Алые губки ее, цветом своим обязанные только природе, блеск глаз и живость движений, от которых кудри Берил резвились во время разговора, приводили Торилью, как и всех прочих, в восхищение.
— Ты прекрасна! — повторила свой комплимент Торилья, любуясь кузиной.
— А теперь только представь себе, как я буду выглядеть в новых платьях из своего приданого. — Берил подошла к Торилье и поцеловала ее в щеку. — Тебе придется помочь мне с ним, моя дорогая, или я просто ничего не успею вовремя.

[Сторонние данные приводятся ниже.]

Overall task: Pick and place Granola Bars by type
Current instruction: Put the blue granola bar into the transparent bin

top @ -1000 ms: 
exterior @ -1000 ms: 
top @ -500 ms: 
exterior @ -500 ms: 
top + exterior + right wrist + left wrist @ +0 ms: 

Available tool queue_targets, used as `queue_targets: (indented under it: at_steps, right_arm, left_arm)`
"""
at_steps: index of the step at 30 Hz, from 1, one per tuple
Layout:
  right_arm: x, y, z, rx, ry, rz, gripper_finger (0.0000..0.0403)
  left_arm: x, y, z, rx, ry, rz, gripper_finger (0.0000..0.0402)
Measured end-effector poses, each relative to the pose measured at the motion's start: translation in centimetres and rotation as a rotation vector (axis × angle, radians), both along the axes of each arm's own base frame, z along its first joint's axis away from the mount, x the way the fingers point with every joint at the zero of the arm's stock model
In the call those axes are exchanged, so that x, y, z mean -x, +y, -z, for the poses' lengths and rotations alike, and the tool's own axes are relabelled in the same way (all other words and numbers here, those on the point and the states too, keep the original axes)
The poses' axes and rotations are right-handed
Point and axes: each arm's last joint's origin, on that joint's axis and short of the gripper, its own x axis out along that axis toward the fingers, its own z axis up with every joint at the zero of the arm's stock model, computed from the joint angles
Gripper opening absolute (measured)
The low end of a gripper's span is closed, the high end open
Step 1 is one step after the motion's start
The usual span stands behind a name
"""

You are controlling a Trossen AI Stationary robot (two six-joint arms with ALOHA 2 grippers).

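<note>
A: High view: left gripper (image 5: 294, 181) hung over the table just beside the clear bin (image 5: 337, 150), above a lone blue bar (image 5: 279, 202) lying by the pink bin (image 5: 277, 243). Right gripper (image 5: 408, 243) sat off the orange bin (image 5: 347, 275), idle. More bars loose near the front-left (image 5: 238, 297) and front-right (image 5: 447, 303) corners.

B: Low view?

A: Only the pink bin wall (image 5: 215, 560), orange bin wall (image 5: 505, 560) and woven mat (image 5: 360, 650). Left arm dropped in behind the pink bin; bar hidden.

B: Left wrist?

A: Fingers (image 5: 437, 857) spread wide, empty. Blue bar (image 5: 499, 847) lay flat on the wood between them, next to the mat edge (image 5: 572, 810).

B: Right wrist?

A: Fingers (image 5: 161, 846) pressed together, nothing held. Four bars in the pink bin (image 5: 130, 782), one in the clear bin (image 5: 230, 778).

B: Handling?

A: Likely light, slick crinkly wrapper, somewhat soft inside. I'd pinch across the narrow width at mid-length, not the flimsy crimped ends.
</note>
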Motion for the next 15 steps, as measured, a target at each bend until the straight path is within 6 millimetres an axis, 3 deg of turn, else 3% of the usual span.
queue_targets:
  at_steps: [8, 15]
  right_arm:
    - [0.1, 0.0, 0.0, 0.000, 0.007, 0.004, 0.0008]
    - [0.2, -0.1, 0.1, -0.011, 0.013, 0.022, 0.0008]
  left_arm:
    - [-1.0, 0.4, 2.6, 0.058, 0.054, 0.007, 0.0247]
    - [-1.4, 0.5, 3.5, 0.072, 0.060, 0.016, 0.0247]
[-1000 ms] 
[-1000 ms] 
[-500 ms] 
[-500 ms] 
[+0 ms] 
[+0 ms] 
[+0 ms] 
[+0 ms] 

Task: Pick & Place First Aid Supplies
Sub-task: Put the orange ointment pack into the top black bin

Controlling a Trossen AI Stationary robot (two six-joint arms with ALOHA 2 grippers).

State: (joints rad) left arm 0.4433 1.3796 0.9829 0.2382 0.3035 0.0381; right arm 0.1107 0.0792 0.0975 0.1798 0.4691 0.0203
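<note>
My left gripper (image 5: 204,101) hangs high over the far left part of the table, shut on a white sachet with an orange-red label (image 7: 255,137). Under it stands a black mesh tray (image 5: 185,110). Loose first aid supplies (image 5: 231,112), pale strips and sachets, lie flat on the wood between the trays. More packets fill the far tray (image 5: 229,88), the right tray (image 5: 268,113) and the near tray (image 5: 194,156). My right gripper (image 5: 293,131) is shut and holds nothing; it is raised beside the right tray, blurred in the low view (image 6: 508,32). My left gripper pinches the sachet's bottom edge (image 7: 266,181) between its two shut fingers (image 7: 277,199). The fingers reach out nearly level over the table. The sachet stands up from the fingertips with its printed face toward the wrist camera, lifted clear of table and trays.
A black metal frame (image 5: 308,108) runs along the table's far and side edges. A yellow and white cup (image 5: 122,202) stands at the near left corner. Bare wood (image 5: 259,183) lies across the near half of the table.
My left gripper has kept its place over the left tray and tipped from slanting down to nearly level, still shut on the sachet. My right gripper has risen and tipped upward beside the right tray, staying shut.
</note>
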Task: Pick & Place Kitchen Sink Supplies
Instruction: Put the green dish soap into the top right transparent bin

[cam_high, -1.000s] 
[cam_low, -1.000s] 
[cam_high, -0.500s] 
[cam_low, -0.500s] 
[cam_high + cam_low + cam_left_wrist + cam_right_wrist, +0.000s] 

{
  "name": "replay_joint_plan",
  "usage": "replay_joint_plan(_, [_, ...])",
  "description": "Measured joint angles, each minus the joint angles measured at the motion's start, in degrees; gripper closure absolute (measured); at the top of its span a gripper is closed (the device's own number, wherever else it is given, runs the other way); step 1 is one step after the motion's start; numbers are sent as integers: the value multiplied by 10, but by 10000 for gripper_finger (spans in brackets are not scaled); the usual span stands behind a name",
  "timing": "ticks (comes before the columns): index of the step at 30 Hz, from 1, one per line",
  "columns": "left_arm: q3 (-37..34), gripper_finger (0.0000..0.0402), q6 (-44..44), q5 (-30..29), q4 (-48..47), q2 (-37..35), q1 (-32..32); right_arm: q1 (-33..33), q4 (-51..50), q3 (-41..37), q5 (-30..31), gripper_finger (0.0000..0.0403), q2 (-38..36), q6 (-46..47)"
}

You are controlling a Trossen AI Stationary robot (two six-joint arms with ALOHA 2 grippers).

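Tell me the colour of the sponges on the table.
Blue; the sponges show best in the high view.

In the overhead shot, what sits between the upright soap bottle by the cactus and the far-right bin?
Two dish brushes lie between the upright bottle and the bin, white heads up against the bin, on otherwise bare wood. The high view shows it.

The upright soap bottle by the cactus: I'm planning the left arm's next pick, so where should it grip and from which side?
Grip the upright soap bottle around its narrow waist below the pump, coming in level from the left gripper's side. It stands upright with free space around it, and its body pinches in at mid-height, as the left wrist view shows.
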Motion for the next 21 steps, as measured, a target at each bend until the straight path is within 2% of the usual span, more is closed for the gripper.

Ой, кстати, как раз вспомнила еще две фамилии, их следует внести в список приглашенных.
Словно яркая колибри, она порхнула через весь салон к секретеру, схватила белое гусиное перо и стала записывать.
— Если кого-нибудь забудешь, — бросила она через плечо, — то наживешь врага на всю жизнь, поэтому я их и записываю.
Опустив капор, Торилья попросила:
— Покажи мне список, и я расспрошу тебя о старых знакомых; боюсь, они уже забыли меня.
— Капитан Чалмерс с супругой, — произнесла вспух Берил, дописывая имена.
— Я помню Чалмерсов! — воскликнула Торилья. — Она, по-моему, очень милая женщина, ну а капитан всегда казался мне немного агрессивным.
Берил не ответила, и Торилья возобновила расспросы.
— Кстати, еще об одном солдате. Как дела у Родни?
Берил тотчас притихла, но Торилья не заметила этого.
— Как будет весело, когда мы вновь увидимся с ним! — продолжала она. — А ты помнишь, как он любил дразнить нас обеих? Помнишь, как он убрал лестницу и мы целый час прождали на сеновале в конюшне, прежде чем нас спасли?
Она негромко рассмеялась.
— Ну, уж если кто и будет ревновать тебя к твоему мужу, так это, без сомнения, Родни.
Берил опять ничего не ответила, и Торилья почувствовала нечто неладное.
— В чем дело? — спросила она негромко.
— Родни погиб.
Берил отошла от секретера и устремилась к высокому французскому окну, выходящему в сад.
— Погиб? — Торилья была в недоумении. — Ох, Берил, я и не знала! Мне никто не говорил. Как он мог погибнуть?
— Его убили во Франции, — наконец ответила Берил.
— Но война уже закончилась, когда мы с папой уехали отсюда! — возразила Торилья. — Помнишь, как мы радовались, узнав о взятии Парижа?
Берил ответила не сразу.
— Герцог Веллингтон не знал, что Париж взят союзниками и война уже закончена.
— Мы слышали, что полк Родни вступил во Францию в Сен-Шан де Люс, — пробормотала Торилья.
— Они с боями прошли до Тулузы, — с трудом выдавила из себя слова Берил. — Конечно, мы узнали много позже, что маршал Сульт считал Тулузу неприступной.
— Тогда герцог Веллингтон решил взять ее, — сказала Торилья, предвидя конец истории.
— Потери оказались очень тяжелыми… — продолжала Берил со слезами на глазах. — Газеты сообщили, что погибли пять тысяч наших солдат и… среди них оказался… Родни.
— О… мне так жаль, Берил! Мне очень-очень жаль! — вскричала Торилья. — Я ничего не знала, и ты ничего не писала мне об этом.
— Марсдены ничего не знали до Рождества, — объяснила Берил. — А потом их известили о том, что… Родни не оказалось среди… уцелевших в бою.
— Просто не могу поверить своим ушам, — прошептала Торилья.